» YOUR INSTRUCTIONS: A bare number is the expected answer: the count of lines in the data holding "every".

» EXTRACTED DATA:
-- Opening Marker --
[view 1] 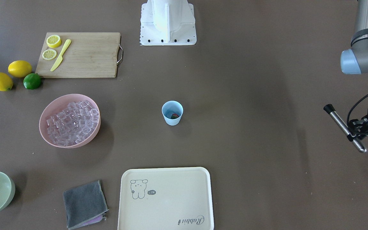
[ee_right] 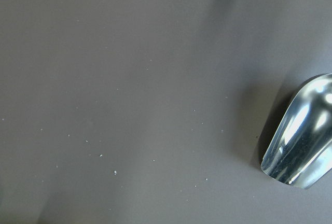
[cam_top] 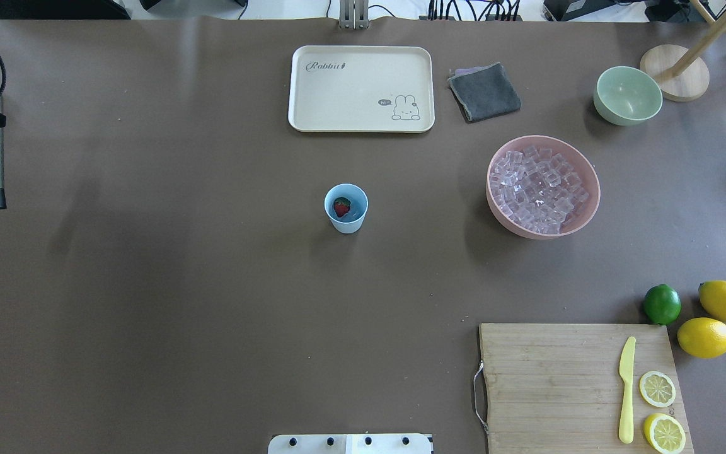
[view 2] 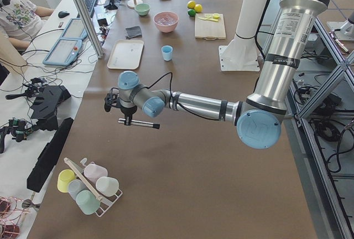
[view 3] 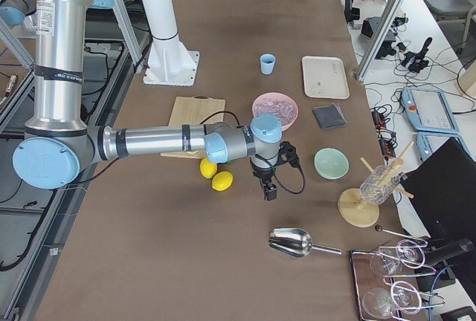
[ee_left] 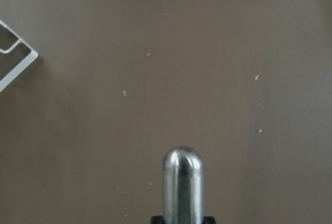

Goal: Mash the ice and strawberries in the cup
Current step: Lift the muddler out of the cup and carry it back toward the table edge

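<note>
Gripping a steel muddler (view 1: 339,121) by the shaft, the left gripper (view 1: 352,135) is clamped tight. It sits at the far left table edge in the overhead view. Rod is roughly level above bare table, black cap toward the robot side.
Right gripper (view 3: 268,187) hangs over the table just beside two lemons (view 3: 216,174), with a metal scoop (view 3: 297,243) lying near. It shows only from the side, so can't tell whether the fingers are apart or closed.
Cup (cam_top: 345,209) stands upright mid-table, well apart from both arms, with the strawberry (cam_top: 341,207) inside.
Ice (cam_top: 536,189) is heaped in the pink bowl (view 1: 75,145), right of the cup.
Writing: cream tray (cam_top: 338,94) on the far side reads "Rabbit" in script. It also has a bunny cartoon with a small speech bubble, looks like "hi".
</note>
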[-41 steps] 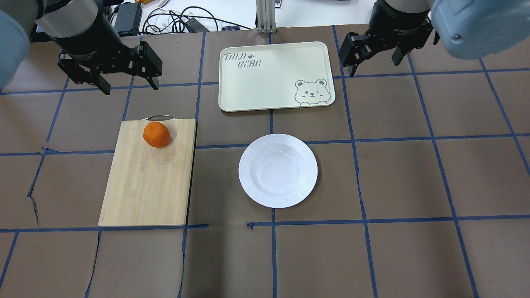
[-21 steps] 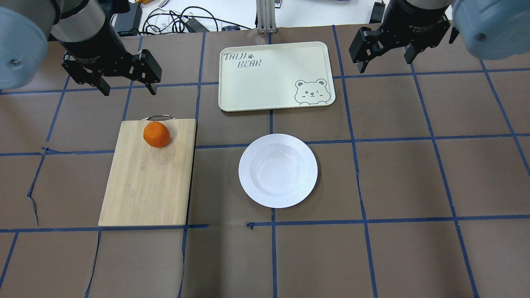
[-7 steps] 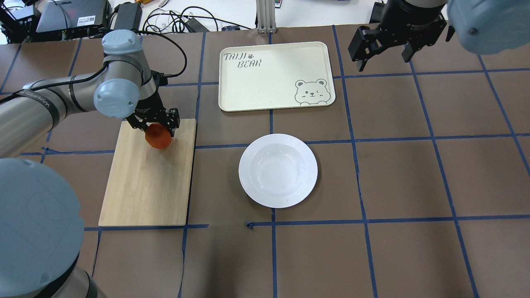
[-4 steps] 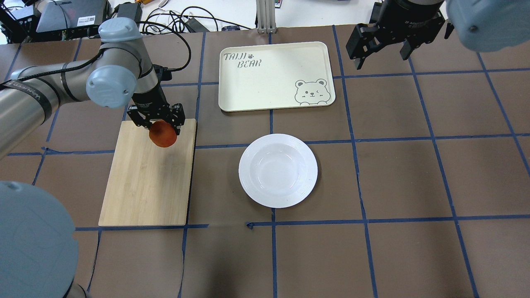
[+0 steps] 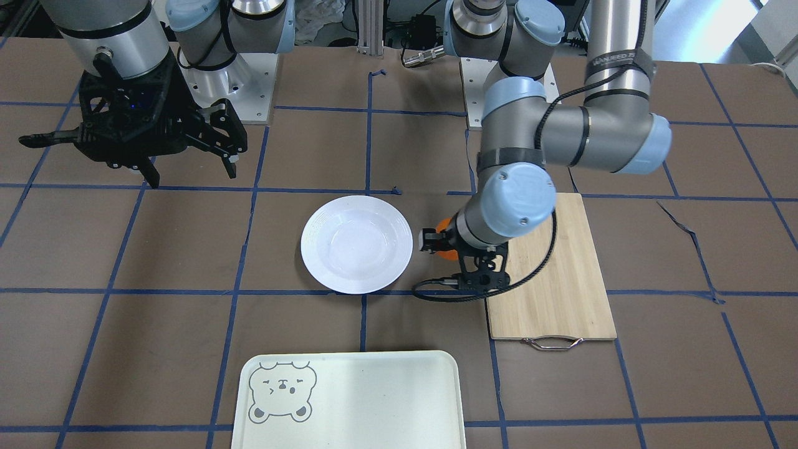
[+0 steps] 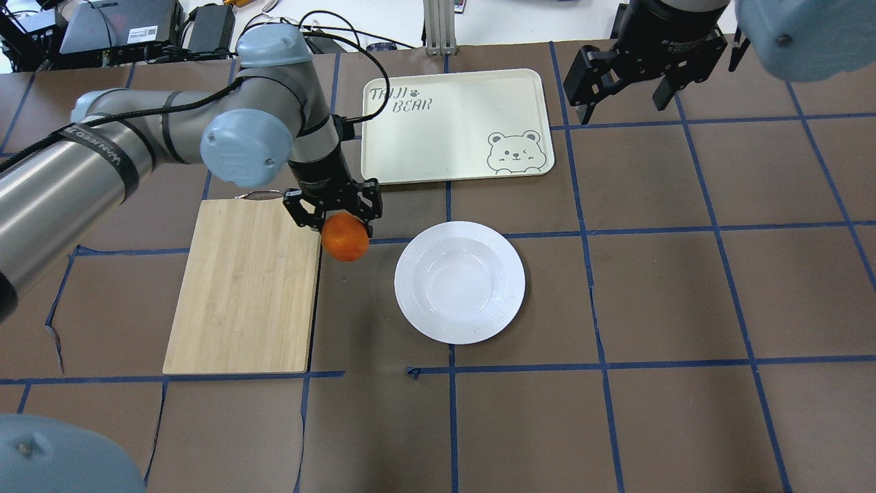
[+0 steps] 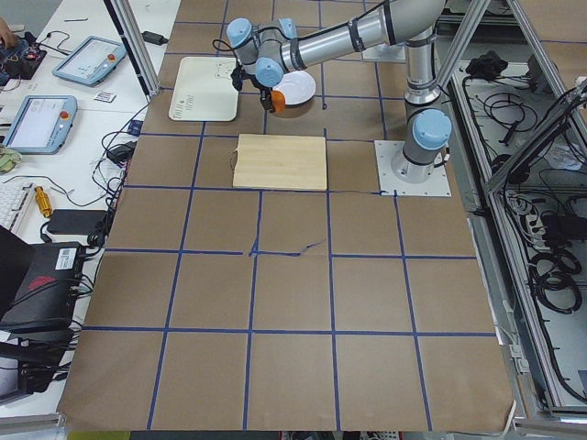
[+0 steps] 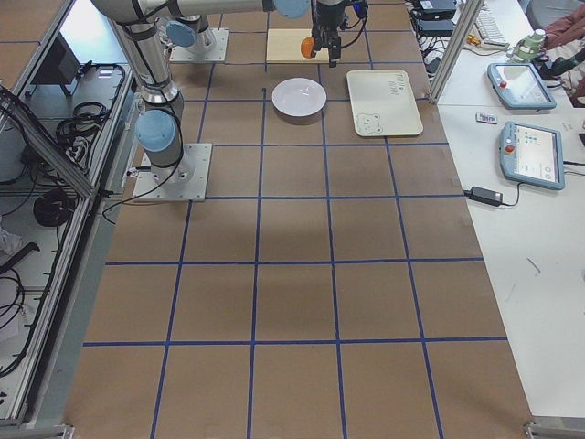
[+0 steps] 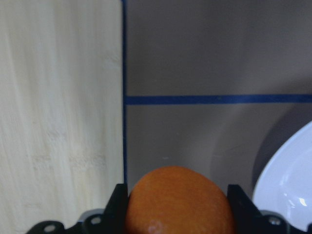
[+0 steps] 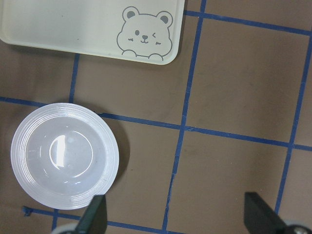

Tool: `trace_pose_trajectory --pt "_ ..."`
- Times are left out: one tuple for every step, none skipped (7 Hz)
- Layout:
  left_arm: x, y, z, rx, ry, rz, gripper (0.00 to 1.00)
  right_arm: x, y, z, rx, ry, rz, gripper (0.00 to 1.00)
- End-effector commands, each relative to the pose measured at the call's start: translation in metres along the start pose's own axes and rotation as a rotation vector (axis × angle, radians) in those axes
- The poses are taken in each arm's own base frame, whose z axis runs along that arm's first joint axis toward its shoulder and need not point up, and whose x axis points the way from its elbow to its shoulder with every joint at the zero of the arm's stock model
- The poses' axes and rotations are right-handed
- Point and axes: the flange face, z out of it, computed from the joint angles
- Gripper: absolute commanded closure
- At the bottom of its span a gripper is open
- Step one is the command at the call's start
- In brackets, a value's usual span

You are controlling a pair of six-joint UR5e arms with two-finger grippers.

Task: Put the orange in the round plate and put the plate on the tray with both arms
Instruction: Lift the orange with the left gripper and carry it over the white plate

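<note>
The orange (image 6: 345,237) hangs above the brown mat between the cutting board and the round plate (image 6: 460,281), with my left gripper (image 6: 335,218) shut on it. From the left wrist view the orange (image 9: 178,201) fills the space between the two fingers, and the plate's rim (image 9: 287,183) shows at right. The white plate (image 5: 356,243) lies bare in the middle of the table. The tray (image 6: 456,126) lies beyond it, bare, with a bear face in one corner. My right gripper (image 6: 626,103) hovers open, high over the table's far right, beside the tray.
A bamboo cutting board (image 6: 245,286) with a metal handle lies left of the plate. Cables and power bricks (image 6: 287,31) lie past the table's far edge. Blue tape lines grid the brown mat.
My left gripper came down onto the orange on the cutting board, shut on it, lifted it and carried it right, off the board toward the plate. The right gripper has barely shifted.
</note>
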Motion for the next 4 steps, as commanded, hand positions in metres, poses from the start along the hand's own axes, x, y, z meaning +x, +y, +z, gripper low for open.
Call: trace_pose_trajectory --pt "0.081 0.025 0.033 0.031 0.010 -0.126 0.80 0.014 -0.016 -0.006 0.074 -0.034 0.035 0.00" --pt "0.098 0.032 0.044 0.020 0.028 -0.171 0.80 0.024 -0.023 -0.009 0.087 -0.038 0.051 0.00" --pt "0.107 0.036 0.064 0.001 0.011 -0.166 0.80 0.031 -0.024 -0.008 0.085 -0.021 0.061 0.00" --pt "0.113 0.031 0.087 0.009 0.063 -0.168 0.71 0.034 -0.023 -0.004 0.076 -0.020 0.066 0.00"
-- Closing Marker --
» COMPLETED TASK: 2